В дверь вслед за дедом комом белой шерсти, с заливистым и звонким тявканьем, влетела чернолобая шавка.
Дед Белорус-Белоус потрепал Длинного протабаченными пальцами по плечу и тяжело опустился на лавку, отдуваясь и вытирая лицо жилистой рукой. Девушка присела рядом, обняла старика, прильнула к нему и участливо заглянула в запавшие бледно-голубые глаза.
— Уморился, деду? Опять по воду сам пошел?..
— Ничего, отойду сейчас, — отвечал дед довольно зычным и бодрым голосом, ощупывая поясницу. — Попотчуй-ка, коза, медком гостей дорогих. Слыхали? В Могилеве объявил комендант, что каждый пасечник должен сдать по пять кило меда с пчелосемьи! Знают ведь, черти немые, что сейчас главный взяток с меда! Паразиты несчастные! Ох уж этот «гансовый» сбор!.. Кабы не старость, я бы не сидел трутнем на печке, я бы тоже бил их по сил-мочи… — Он проворно стащил с моих колен десятизарядку. — Пиф-паф! И германом меньше! Я в свое время за действия против китайцев отличие государя императора имел, за японскую — Георгия, а теперь мной и тына не подопрешь. Мне бы хозяйство, дом сыновьям сохранить. Слыхать, растет у нас партизанщина, что река половодом, поднимается духом народ! Слыхать, и наши, красницкие, исправно воюют в лесном войске. Народ у нас в Краснице всегда был смелый, вольный, в полицию вон никто не пошел. Жили мы, сынки, не так чтобы очень богато, но дружно, душевно, в любви и совете. На немца всем миром крепко сердиты…
— Как внучку-то вашу звать? — спросил я старика. Пахло от него медом и духовитым самосадом.
— Минодора, — благоговейно шепнул Длинный. — Глуховат старикан…
— Ась? Домом любуетесь? Дом что надо, ладный дом. Все тут кровью и потом досталось. А этому — крови-то, поту — цены нет…
Чудесное имя — Минодора! Минодора, дочь Беларуси. И улыбка у нее солнечная, и вся она солнечная, светлая..

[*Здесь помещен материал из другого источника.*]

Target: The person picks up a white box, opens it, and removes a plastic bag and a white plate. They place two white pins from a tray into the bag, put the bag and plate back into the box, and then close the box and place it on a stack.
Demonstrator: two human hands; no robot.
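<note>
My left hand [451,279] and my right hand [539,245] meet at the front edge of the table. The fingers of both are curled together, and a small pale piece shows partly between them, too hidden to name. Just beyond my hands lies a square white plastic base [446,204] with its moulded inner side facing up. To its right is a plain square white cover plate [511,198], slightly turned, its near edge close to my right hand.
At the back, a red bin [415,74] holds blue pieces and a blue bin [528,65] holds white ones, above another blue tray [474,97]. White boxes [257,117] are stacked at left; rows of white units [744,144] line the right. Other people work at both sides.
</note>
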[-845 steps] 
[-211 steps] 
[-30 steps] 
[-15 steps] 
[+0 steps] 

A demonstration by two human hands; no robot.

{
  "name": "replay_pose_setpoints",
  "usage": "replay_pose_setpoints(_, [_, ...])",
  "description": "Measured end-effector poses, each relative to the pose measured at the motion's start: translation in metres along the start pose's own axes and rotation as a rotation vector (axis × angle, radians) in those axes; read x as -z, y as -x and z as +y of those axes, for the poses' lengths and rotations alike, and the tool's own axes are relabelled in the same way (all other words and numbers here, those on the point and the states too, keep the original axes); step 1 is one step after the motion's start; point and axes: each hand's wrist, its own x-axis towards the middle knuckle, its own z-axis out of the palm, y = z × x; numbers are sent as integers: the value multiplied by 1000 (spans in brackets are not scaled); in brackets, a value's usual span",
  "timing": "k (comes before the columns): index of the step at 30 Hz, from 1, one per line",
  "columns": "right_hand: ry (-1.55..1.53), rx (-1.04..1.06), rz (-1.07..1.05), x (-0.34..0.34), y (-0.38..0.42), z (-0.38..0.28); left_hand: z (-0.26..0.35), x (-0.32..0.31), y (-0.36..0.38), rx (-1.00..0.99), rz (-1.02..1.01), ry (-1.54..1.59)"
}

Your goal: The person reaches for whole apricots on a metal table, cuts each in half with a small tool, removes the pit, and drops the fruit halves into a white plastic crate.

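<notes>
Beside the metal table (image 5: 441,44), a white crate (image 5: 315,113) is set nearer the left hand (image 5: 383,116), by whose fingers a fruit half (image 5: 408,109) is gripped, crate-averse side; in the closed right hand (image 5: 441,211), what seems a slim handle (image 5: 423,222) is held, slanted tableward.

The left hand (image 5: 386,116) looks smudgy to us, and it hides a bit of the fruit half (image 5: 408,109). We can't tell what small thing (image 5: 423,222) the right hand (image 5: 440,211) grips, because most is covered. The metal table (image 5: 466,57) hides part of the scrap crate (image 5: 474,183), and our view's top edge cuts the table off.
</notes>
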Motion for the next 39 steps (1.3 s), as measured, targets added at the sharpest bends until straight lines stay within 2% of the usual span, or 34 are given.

Душистый мед-липец горит янтарем, густо стекает с расписной деревянной ложки на блюдце. Не поймешь, какой вкуснее и ароматнее — этот, гречишный, или вот тот, засахаренный, желтый. К ногам жмется мохнатая шавка. На черном лбу у Тузика серебряная звездочка. Тузик дрожит черным мокрым носом, шевелит пушистым хвостом, нервно зевает, лезет лапами на колени.